The last functionality provided by the CatalogQuery class is that of the _binarysearch_ whose return value is a boolean: True if some counterpart is found within the search radius, False otherwise. 

In [4]:
raw_bool = mqc_query.binaryserach(target_ra, target_dec, rs, method = 'raw')
s2d_bool = mqc_query.binaryserach(target_ra, target_dec, rs, method = '2dsphere')
hp_bool = mqc_query.binaryserach(target_ra, target_dec, rs, method = 'healpix')

# here we verify that all the counterparts are actually the same
print (raw_bool, s2d_bool, hp_bool)

True True True


## test query performances


The CatalogQuery provides a convenience method to test queryes using a set of randomly distributed points on a sphere. This allows the user to measure the query time, and if needed, refine the indexing and querying strategy.


In [5]:
# test te three main types of queries with the healpix method
mqc_query.test_queries(query_type = 'within', method = 'healpix', rs_arcsec = 3, npoints=1e4)

# here we don't seed the rng, to avoid mongo using some cached results
mqc_query.test_queries(query_type = 'within', method = 'healpix', rs_arcsec = 3, npoints=1e4, rnd_seed = None)

mqc_query.test_queries(query_type = 'closest', method = 'healpix', rs_arcsec = 3, npoints=1e4)
mqc_query.test_queries(query_type = 'binary', method = 'healpix', rs_arcsec = 3, npoints=1e4)

# and the other query methods as well (they are much slower, since there are not indexes to support them)
mqc_query.test_queries(query_type = 'closest', method ='raw', rs_arcsec = 3, npoints=10)
mqc_query.test_queries(query_type = 'closest', method ='2dsphere', rs_arcsec = 3, npoints=100)

INFO:extcats.CatalogQuery:running test queries using 10000 random points
INFO:extcats.CatalogQuery:running 10000 test queries using function: findwithin and method: healpix
100%|██████████| 10000/10000 [00:04<00:00, 2000.30it/s]
INFO:extcats.CatalogQuery:Total document found in queries: 1
INFO:extcats.CatalogQuery:Took 5.00e+00 sec for 10000 random queries.
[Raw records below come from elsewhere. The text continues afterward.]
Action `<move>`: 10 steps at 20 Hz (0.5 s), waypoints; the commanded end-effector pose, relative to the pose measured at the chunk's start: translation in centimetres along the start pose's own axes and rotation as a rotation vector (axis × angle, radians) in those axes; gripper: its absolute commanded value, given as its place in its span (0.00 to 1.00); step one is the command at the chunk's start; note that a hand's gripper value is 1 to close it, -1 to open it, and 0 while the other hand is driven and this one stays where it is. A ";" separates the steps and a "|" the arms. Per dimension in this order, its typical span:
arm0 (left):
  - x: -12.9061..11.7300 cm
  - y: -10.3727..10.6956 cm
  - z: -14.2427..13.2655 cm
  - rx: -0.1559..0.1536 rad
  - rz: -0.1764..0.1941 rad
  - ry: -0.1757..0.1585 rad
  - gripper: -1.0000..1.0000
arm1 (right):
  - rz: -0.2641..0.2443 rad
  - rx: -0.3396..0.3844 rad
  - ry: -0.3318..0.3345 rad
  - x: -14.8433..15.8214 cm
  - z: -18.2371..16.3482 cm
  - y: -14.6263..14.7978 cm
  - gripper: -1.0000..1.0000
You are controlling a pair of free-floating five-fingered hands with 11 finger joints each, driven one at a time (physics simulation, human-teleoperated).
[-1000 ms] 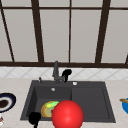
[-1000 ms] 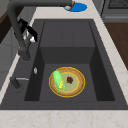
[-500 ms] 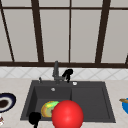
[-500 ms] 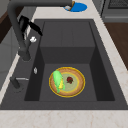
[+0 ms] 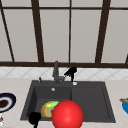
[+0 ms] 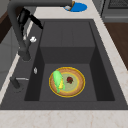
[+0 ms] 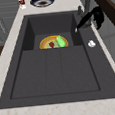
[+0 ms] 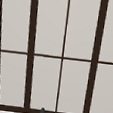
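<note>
Right hand (image 5: 70,72) at frame center, beside the faucet (image 5: 56,72), fingers straight and relaxed, holding nothing. Left hand (image 5: 34,118) low at lower left, fingers' state impossible to tell. Plate (image 6: 67,81) with corn (image 6: 58,80) in the left basin of the sink (image 6: 67,32).

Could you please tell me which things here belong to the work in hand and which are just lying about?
In hand: right hand, fingers straight, close beside the faucet.
Lying about: plate with corn cob in the basin; dark bowl, left counter; blue dish, right counter; red ball at the front; left hand beside it.
</note>
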State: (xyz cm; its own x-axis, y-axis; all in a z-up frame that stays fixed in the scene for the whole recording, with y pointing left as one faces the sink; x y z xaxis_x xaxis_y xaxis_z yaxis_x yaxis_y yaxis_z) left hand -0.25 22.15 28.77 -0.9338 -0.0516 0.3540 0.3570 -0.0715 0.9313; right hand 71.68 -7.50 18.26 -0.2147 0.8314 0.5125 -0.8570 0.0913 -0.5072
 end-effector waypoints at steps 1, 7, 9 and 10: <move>0.0 0.0 0.0 0.000 0.000 0.000 0.50 | 0.022 -0.053 0.007 -0.3 1.9 0.1 0.00; 0.0 0.0 0.0 0.000 0.000 0.000 0.50 | 0.090 -0.138 0.043 -0.9 4.6 2.3 0.00; 0.0 0.0 0.0 0.000 0.000 0.000 0.50 | 0.103 -0.171 0.060 -1.0 5.2 3.1 0.00; 0.0 0.0 0.0 0.000 0.000 0.000 0.50 | 0.110 -0.190 0.078 -0.8 5.4 3.5 0.00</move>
State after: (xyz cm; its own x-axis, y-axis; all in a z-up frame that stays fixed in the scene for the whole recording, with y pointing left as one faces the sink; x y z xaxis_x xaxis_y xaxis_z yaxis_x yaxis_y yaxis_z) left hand -0.25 22.15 28.77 -0.9338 -0.0516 0.3540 0.3570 -0.0715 0.9313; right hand 67.77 -10.46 19.83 -0.2642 0.8519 0.4522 -0.7672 0.0985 -0.6339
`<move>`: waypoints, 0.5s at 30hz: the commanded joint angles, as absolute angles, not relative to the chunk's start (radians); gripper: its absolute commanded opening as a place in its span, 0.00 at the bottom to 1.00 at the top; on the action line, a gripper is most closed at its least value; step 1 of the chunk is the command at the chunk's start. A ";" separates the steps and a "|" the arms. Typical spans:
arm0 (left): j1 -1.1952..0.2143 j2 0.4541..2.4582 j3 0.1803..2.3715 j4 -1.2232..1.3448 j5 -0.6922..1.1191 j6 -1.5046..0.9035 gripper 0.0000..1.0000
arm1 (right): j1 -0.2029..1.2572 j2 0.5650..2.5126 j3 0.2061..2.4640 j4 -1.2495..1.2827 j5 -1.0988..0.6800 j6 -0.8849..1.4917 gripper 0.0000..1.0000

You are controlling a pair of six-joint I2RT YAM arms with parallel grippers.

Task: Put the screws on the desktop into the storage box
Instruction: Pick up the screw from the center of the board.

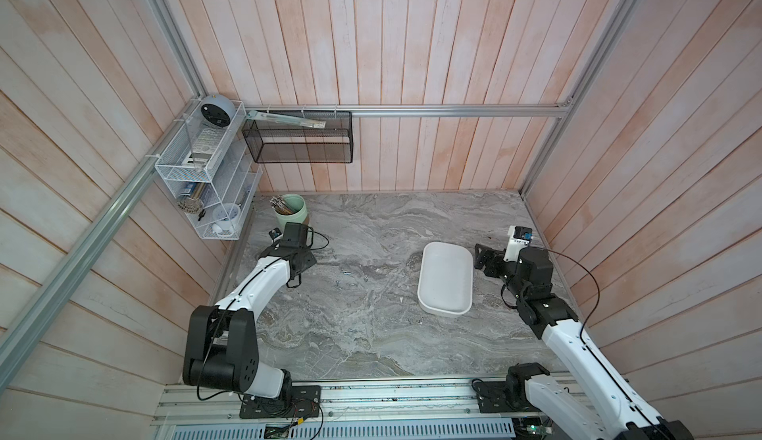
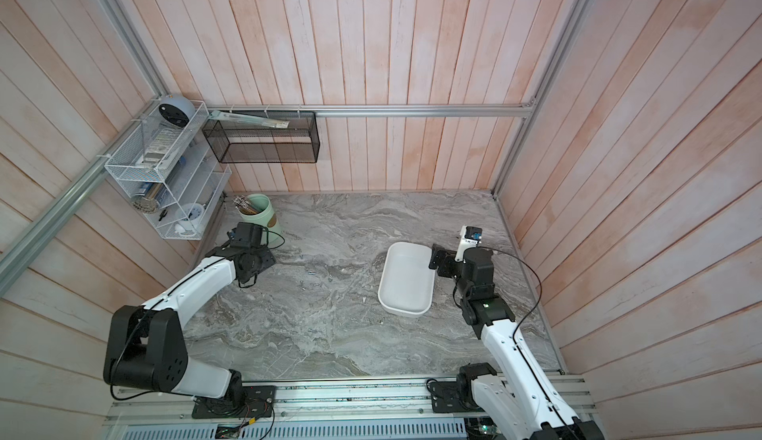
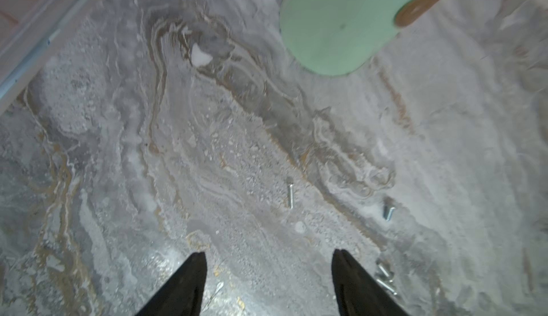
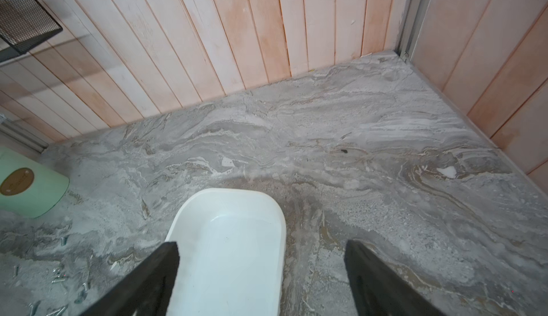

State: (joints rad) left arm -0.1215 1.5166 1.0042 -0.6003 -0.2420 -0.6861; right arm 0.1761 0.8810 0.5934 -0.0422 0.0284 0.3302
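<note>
Several tiny silvery screws [image 1: 346, 283] [image 2: 310, 283] lie scattered on the grey marble desktop [image 1: 371, 334], left of the empty white storage box [image 1: 445, 281] [image 2: 406, 281]. My left gripper [image 1: 294, 282] [image 2: 246, 283] [image 3: 268, 252] hangs low over the desktop just left of the screws, open, with bare marble between its fingers. Its wrist view shows one screw [image 3: 290, 193] ahead and others [image 3: 385, 276] beside one finger. My right gripper [image 1: 477, 257] [image 2: 433, 257] [image 4: 261, 243] stands open at the box's far right edge, one finger over the box [image 4: 231, 240], the other over the desktop.
A pale green cup [image 1: 293, 211] [image 3: 341, 24] with speckled sticks stands at the back left, close behind the left wrist. A black mesh basket [image 1: 299, 136] and a white wire shelf [image 1: 198, 161] hang on the walls. Wood-panel walls enclose three sides; a metal rail [image 1: 371, 396] runs along the front.
</note>
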 commanded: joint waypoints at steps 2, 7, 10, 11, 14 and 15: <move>-0.120 1.644 1.137 -0.689 -0.221 -0.686 0.67 | 0.181 0.863 0.608 -0.111 0.000 0.338 0.93; -0.119 1.771 1.229 -0.710 -0.234 -0.673 0.60 | 0.179 0.806 0.560 -0.071 0.029 0.338 0.93; -0.122 1.824 1.249 -0.708 -0.211 -0.675 0.54 | 0.179 0.807 0.560 -0.072 0.030 0.336 0.93; -0.122 1.835 1.247 -0.702 -0.209 -0.678 0.53 | 0.179 0.810 0.561 -0.074 0.032 0.336 0.93; -0.121 1.853 1.233 -0.685 -0.200 -0.687 0.50 | 0.178 0.819 0.563 -0.073 0.033 0.339 0.93; -0.121 1.858 1.227 -0.675 -0.197 -0.690 0.50 | 0.178 0.820 0.563 -0.073 0.033 0.339 0.93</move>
Average query time: 5.003e-04 sec

INFO:extcats.CatalogQuery:running test queries using 10000 random points
INFO:extcats.CatalogQuery:running 10000 test queries using function: findwithin and method: healpix
100%|██████████| 10000/10000 [00:05<00:00, 1936.73it/s]
INFO:extcats.CatalogQuery:Total document found in queries: 1
INFO:extcats.CatalogQuery:Took 5.17e+00 sec for 10000 random queries. Average query time: 5.167e-04 sec

INFO:extcats.CatalogQuery:running test queries using 10000 random points
INFO:extcats.CatalogQuery:running 10000 test queries using function: findclosest and method: healpix
100%|██████████| 10000/10000 [00:04<